= Exercise requirements =
Report every line of the data that includes "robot".

= Exercise material =
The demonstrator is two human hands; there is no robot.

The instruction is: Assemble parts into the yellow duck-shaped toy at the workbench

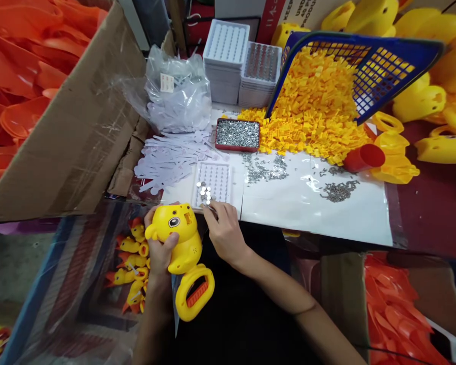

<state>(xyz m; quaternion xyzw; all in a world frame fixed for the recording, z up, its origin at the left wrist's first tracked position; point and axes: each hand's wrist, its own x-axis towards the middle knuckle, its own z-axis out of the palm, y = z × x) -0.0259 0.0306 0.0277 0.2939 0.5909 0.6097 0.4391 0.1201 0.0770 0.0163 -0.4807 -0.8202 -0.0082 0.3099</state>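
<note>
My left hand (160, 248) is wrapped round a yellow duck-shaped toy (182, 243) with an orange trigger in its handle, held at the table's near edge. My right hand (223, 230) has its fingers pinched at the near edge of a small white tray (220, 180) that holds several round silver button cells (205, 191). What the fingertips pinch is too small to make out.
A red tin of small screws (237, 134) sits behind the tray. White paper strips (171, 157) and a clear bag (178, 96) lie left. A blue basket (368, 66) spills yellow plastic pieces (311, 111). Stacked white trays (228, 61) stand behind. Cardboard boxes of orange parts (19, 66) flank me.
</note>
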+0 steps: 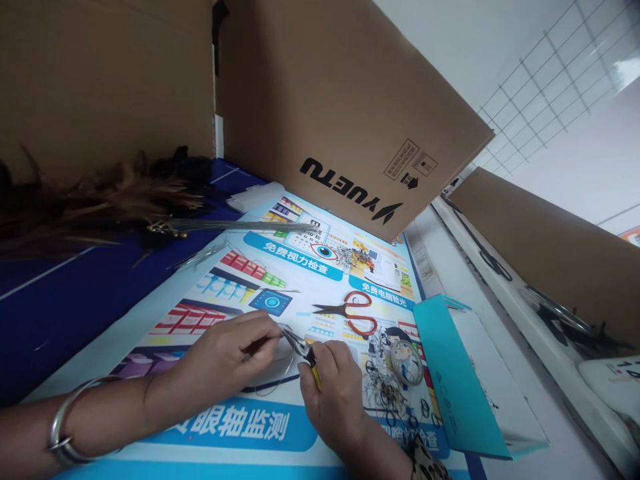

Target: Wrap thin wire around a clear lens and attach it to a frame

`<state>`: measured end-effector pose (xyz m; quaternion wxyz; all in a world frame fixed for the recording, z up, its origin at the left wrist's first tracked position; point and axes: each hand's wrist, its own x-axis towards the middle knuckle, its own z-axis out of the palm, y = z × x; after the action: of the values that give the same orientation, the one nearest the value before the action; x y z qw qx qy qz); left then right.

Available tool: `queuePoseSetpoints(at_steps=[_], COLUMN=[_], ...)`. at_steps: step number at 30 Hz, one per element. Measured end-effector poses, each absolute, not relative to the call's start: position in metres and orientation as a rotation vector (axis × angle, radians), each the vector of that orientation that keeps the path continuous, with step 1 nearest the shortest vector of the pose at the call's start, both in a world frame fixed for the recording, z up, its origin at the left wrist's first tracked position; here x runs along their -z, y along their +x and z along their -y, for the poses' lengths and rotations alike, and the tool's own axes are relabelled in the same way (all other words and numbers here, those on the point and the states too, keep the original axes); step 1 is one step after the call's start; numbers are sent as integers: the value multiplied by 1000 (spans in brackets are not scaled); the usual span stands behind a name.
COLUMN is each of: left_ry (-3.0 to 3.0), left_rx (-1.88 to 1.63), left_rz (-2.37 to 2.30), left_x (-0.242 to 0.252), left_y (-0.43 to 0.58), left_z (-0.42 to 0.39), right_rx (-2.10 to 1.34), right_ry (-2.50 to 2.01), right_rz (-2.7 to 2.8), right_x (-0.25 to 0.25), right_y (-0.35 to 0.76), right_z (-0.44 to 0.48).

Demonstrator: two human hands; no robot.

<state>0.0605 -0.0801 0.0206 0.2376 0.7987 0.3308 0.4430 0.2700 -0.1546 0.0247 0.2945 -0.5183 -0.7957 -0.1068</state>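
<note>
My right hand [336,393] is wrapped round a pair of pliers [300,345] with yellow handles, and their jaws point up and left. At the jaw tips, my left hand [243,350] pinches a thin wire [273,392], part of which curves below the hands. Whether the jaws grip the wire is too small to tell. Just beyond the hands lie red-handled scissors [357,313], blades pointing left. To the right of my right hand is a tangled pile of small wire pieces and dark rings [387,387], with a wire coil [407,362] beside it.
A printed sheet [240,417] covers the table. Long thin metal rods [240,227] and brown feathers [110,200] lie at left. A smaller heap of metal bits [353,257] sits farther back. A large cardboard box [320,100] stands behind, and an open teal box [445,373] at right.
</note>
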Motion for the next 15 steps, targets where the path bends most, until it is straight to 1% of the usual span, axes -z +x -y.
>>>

= Your solution =
The demonstrator is two human hands; there is no robot.
Demonstrator: two human hands; no robot.

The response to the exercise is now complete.